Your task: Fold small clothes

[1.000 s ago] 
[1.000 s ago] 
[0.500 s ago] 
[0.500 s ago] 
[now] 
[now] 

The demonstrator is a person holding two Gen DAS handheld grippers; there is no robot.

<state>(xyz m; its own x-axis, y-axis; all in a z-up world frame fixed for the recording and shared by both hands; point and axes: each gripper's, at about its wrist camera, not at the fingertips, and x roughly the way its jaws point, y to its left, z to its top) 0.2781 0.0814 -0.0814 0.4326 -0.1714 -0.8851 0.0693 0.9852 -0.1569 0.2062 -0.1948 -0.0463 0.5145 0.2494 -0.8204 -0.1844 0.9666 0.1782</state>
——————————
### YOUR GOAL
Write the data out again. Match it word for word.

### RESULT
Your task: Fold small clothes

[1.000 s ago] 
[1.000 s ago] 
[0.500 s ago] 
[0.500 s ago] 
[now] 
[now] 

The demonstrator is a person holding two Gen DAS handheld grippers; there is no robot.

<state>(xyz m; its own x-axis, y-axis; all in a z-up world frame fixed for the recording and shared by both hands; point and axes: each gripper's, at about its wrist camera, not at the fingertips, and x roughly the way its jaws point, y to its left, z to its top) 0.2781 0.0814 -0.0814 0.4326 -0.1714 -0.8851 0.0693 0.9852 -0.1569 0.2062 -0.1948 -0.0463 0.5145 0.2494 -0.8204 -0.1844 0.9666 0.1782</state>

There is no more to the exercise.